In the actual execution block,

if __name__ == "__main__":
    parsed_args = cli_parser()
    asset_class = asset_class_selector(parsed_args)
    data_dir = data_dir_setup(asset_class)

    # rest of code [...]

The first three lines that deal with parsing the stocks inserted in the command line, identifying the asset class (defaults to equities), and setting up the data directory to read the .csv files from (in the case of the CSV Data Handler). These functions are defined in utils.py as such:

Details
# trading_engine/utils.py

def cli_parser(args=None):
    """
    Parses the asset class from the command line, if any.

    :return: Parsed arguments accessible with dot notation -> Namespace-like object
    """
    parser = argparse.ArgumentParser(description="*** Event-driven Backtester ***")
    parser.add_argument("--asset_class", type=str, help="Asset type, i.e. 'stocks', 'commodities', 'currencies'",
                        default="stocks")
    parser.add_argument("--tickers", type=str, help="Instrument's ticker, i.e. AAPL, etc.", nargs='*', action='append')

    allowed_assets = ["stocks", "equities"]

    asset_class = parser.parse_args(args).asset_class.lower()
    if asset_class not in allowed_assets:
        # raises a SystemExit error
        parser.error(f"Asset class '{asset_class}' not currently supported.\n"
                     f"Supported types are: stocks for now (more to come in due time")

    if parser.parse_args(args).tickers is None:
        parser.error("No ticker provided -- please provide at least one valid ticker\n"
                     "You can add more tickers separated by a space, i.e. AAPL GOOGL, etc.")

    return parser.parse_args(args)


def asset_class_selector(parsed_args):
    asset_class = parsed_args.asset_class
    if asset_class == "equities":
        asset_class = "stocks"
    return asset_class


def data_dir_setup(asset_class):
    """
    Sets the data source directory where the Data Handler will get data from.

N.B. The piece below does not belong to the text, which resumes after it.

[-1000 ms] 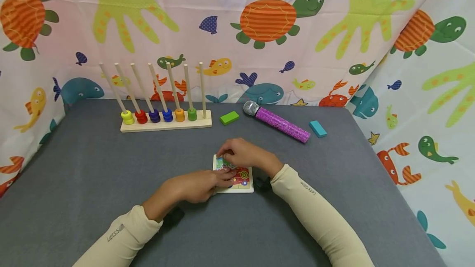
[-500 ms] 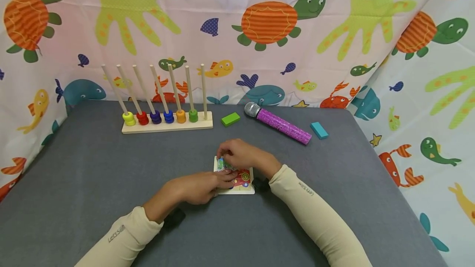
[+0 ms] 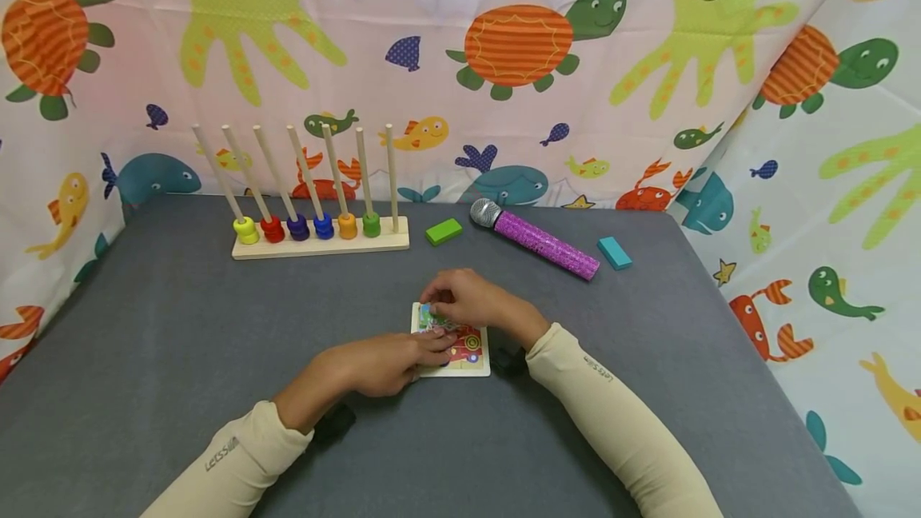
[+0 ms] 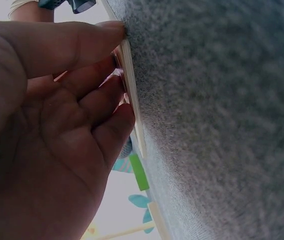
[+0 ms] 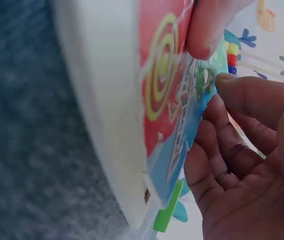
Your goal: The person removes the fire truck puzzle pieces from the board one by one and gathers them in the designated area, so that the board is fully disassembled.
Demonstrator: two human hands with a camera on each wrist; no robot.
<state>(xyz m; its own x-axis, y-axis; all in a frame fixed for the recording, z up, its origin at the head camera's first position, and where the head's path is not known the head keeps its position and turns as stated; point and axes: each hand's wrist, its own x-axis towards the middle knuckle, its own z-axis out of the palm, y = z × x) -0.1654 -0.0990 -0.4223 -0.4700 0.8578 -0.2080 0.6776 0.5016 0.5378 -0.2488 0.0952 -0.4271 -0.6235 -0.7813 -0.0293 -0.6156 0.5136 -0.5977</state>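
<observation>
Your puzzle (image 3: 468,356) lies flat on the grey table (image 3: 252,326), centred between your hands, with part of a red vehicle picture showing at its right side. Your left hand (image 3: 384,360) comes in from the near left; its fingers, nearly straight and close together, rest across the middle of the puzzle's face and point right. The left wrist view shows your left thumb (image 4: 81,45) reaching the board's edge, close to the table cloth.

Your right hand (image 3: 471,298) arches over the far side of the puzzle, its fingertips down around the far left corner. Those fingers are bent and the gap to the thumb is narrow. From the right wrist view, the right thumb (image 5: 247,95) meets the green part of the picture, and your other fingers curl at the edge of the blue part; you cannot tell from here whether they pinch a loose piece or only touch it.

Well beyond your hands, on the far left, stands a wooden peg rack (image 3: 324,246) with coloured rings (image 3: 324,225). To its right lie a green block (image 3: 444,231), a glittery purple microphone (image 3: 543,241) and, farthest right, a blue block (image 3: 615,253).
</observation>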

    :return: source directory the Data handler will use -> Path or Path-like object
    """
    source_dir = Path.cwd().joinpath("datasets")

    if asset_class == "stocks" or asset_class == "etfs" :
        assets_dir = source_dir.joinpath("equities").joinpath(asset_class)
    else:
        assets_dir = source_dir.joinpath(asset_class)

    return assets_dir

To make sense of the data_dir_setup function, it helps to see the directory structure it expects:

/
├── datasets
│   ├── bonds
│   ├── commodities
│   ├── currencies
│   └── equities
│       ├── etfs
│       └── stocks

We’ll focus on the stocks folder for the rest of the series, but the above will work with other asset types, if those other directories are populated with relevant .csv or .txt data, in the format <ticker>.csv.

if __name__ == "__main__":
    # [...]    

    # main, and only, event queue (FIFO)
    events = queue.Queue()

    # input symbols
    symbols = symbols_filterer(parsed_args.tickers[0], data_dir)

    # engine components
    bars = HistoricCsvDataHandler(events, data_dir, symbols)
    buy_hold_strategy = BuyAndHoldStrategy(bars, events)
    buy_hold_portfolio = BuyAndHoldPortfolio(bars, events, datetime.datetime(1960, 1, 1).strftime("%Y-%m-%d"))
    broker = SimulatedExecutionHandler(events)

In the above we define a Queue object. This is from the standard library and internally handles synchronisation by blocking/locking out competing threads. This queue object will be passed around to each of the engine components so they can independently add events to the queue.

Next is the symbols_filterer which is another function defined in utils.py that takes the tickers passed by the user from the command line, and filters out tickers that are not present in the data_dir:

# trading_engine/utils.py

[...]

def symbols_filterer(tickers, datasource):
    """
    Checks if the symbols provided are available in the datasource,
    and return a filtered list of only the valid ones. Valid tickers
    being ones that are available in the local datasource.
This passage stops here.